### Ingest data on Google Earth Engine (WRI bucket)

* Purpose of script: This notebook will upload the geotiff files from the Google Cloud Storage to the WRI/aqueduct earthengine bucket. 
* Author: Rutger Hofste
* Kernel used: python36
* Date created: 20170802

## Preparation

* Authorize earthengine by running in your terminal: `earthengine authenticate`  
* you need to have access to the WRI-Aquaduct (yep a Google employee made a typo) bucket to ingest the data.
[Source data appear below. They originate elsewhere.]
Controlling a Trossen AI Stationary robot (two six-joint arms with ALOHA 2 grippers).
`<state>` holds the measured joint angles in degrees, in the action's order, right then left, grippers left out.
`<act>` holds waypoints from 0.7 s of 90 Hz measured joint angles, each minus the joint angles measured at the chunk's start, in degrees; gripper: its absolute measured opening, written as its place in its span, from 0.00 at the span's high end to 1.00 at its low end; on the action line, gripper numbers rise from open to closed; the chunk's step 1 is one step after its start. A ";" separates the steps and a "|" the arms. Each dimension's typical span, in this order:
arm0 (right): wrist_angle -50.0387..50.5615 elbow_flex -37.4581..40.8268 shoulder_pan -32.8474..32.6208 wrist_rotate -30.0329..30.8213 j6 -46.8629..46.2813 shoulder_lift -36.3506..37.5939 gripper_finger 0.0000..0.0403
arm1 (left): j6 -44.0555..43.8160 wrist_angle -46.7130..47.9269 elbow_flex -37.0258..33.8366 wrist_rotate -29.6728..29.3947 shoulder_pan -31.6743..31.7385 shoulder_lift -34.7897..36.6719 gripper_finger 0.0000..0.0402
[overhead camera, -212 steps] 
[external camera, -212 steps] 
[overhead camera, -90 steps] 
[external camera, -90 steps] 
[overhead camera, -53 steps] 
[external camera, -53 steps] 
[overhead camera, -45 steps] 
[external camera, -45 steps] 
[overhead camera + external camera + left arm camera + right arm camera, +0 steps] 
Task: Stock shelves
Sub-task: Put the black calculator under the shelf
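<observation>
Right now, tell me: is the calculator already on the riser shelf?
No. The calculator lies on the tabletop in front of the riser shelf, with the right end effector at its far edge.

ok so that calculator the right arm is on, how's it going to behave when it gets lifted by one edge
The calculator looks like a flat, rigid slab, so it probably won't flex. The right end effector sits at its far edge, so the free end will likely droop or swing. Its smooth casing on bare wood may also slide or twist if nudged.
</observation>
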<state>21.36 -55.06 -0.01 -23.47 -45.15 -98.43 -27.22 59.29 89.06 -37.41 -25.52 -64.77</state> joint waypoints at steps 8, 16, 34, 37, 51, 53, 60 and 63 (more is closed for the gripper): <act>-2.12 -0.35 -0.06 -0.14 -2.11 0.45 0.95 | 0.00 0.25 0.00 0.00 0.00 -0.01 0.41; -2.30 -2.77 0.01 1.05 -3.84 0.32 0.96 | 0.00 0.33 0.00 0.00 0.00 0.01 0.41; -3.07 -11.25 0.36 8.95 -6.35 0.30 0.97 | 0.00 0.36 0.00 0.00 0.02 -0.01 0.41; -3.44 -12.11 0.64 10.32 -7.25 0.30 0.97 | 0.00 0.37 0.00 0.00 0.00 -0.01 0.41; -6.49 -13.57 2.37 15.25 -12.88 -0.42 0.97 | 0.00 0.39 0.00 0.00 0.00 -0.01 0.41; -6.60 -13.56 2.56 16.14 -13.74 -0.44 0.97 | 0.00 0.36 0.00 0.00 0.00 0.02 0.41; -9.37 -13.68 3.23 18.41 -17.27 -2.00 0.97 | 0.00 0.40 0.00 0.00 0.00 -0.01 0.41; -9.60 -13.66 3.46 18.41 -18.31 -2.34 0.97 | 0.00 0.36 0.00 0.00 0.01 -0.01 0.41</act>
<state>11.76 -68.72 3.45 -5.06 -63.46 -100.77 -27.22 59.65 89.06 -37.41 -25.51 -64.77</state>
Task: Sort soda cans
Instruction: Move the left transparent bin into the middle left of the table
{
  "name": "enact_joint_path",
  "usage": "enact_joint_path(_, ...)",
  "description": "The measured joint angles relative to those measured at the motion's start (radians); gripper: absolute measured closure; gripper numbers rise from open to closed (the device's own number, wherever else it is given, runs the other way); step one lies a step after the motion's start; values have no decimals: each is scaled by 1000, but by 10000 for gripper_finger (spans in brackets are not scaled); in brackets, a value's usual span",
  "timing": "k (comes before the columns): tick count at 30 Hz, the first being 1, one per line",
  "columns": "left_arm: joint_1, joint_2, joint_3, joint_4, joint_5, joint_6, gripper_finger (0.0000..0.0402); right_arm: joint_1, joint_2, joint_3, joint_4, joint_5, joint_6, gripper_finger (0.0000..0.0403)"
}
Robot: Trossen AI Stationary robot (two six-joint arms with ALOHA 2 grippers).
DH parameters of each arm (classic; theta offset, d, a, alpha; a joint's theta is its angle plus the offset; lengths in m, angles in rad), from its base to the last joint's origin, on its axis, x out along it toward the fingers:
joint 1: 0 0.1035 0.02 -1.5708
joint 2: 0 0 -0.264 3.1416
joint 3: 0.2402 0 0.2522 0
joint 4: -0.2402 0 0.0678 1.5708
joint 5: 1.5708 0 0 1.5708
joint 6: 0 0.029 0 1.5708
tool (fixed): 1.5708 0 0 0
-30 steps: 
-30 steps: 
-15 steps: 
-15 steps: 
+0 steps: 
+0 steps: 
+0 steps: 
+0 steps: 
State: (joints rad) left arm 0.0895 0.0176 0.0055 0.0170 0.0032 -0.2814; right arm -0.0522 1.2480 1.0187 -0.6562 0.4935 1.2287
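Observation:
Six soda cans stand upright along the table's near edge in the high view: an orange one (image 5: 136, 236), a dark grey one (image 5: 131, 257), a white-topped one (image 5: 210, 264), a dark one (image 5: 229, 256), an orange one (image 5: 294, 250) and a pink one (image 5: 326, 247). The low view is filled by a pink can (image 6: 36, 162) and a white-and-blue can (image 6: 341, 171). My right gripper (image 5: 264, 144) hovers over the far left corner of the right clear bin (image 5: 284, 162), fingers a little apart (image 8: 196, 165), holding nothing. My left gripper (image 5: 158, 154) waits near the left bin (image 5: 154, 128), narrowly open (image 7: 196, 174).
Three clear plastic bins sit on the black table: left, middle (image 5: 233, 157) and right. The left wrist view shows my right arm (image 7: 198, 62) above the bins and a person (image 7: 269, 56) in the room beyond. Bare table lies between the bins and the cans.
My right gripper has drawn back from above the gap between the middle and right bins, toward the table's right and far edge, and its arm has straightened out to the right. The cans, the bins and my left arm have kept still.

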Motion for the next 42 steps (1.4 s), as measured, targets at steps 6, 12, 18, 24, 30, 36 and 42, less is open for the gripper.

Rutger can grant access to write to this folder. 
* Have access to the Google Cloud Storage Bucker

Run in your terminal `gcloud config set project aqueduct30`

In [1]:
import subprocess
import datetime
import os
import time
from datetime import timedelta
import re
import pandas as pd

## Settings

In [2]:
GCS_BASE = "gs://aqueduct30_v01/Y2017M08D02_RH_Upload_to_GoogleCS_V01/"

In [3]:
EE_BASE = "projects/WRI-Aquaduct/PCRGlobWB20V05"

## Functions

In [4]:
def splitKey(key):
    # will yield the root file code and extension of a set of keys
    prefix, extension = key.split(".")
    fileName = prefix.split("/")[-1]
    parameter = fileName[:-12]
    month = fileName[-2:] #can also do this with regular expressions if you like
    year = fileName[-7:-3]
    identifier = fileName[-11:-8]
    outDict = {"fileName":fileName,"extension":extension,"parameter":parameter,"month":month,"year":year,"identifier":identifier}
    return outDict

def splitParameter(parameter):
    #values = parameter.split("_")
    values = re.split("_|-", parameter) #soilmoisture uses a hyphen instead of underscore between the years
    keys = ["geographic_range","temporal_range","indicator","temporal_resolution","units","spatial_resolution","temporal_range_min","temporal_range_max"]
    # ['global', 'historical', 'PDomWN', 'month', 'millionm3', '5min', '1960', '2014']
    outDict = dict(zip(keys, values))
    outDict["parameter"] = parameter
    return outDict


## Script

In [5]:
command = ("earthengine create folder %s") %EE_BASE

In [6]:
print(command)

earthengine create folder projects/WRI-Aquaduct/PCRGlobWB20V05


In [7]:
subprocess.check_output(command,shell=True)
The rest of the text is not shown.